(Exercise description) Please find all lines in the data that hold the string "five" and copy them.

───── Records for the task ─────

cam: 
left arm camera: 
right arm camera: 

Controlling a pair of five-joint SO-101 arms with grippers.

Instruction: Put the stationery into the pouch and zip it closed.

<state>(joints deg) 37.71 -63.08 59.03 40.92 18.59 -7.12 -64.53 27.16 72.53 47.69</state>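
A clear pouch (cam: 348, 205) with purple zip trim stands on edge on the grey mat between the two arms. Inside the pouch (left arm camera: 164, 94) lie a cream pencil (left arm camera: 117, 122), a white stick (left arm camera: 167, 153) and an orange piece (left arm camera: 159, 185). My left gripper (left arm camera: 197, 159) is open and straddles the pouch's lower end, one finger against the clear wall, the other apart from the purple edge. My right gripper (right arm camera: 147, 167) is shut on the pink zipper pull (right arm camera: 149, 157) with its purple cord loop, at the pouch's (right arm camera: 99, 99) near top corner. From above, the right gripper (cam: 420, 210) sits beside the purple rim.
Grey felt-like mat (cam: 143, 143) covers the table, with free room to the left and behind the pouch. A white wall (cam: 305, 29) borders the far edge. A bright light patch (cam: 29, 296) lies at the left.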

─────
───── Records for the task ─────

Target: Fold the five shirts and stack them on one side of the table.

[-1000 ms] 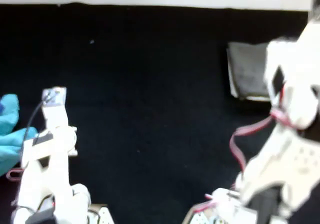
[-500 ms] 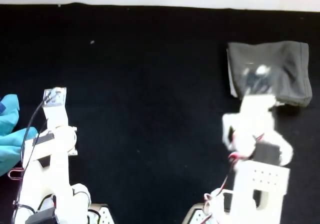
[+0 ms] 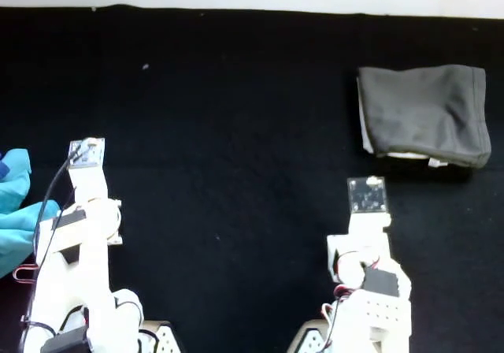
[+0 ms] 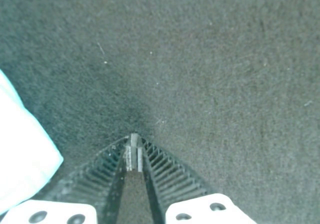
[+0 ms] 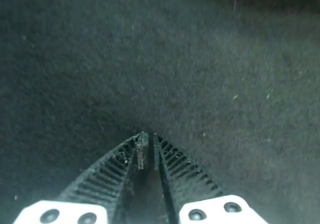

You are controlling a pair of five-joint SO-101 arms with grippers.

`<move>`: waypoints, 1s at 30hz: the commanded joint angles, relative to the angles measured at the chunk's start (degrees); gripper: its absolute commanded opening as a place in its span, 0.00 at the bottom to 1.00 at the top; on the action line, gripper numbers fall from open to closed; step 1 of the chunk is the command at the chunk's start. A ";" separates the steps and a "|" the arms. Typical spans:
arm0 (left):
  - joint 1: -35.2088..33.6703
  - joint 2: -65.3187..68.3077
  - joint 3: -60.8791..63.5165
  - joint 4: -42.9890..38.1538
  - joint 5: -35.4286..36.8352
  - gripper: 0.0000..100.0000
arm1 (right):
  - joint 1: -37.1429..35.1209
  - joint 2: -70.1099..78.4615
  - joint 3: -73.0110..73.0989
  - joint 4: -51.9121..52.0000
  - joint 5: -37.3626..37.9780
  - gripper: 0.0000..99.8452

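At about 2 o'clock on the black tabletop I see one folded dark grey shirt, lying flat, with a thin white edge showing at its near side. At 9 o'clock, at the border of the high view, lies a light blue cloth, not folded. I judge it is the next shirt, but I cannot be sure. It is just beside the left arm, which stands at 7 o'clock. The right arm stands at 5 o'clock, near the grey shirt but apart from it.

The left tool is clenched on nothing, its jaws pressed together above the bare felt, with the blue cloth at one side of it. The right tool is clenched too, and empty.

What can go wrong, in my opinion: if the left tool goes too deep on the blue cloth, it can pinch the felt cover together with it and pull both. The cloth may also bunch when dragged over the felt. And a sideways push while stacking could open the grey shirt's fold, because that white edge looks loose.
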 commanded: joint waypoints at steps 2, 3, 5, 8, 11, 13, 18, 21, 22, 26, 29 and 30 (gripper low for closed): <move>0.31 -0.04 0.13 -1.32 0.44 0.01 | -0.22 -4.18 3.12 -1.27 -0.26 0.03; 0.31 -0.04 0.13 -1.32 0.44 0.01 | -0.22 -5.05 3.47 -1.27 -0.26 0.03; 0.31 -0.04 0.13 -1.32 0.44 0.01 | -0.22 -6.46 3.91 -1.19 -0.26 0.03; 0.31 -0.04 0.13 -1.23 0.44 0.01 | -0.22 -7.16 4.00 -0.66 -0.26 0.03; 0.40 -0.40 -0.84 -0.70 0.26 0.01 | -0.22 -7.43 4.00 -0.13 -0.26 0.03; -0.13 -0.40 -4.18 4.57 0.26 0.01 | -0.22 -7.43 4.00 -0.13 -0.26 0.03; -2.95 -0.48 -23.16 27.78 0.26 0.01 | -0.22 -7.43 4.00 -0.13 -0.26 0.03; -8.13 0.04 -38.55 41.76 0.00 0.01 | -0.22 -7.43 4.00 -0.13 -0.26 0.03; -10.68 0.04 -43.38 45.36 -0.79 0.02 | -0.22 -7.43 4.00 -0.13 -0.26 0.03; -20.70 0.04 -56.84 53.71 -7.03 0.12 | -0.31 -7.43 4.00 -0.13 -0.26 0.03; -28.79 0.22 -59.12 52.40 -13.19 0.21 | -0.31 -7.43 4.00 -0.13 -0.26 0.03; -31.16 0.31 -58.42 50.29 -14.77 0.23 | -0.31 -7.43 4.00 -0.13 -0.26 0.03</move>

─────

(Solution to the problem)
Controlling a pair of five-joint SO-101 arms with grippers.
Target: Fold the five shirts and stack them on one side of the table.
You are controlling a pair of five-joint SO-101 arms with grippers.

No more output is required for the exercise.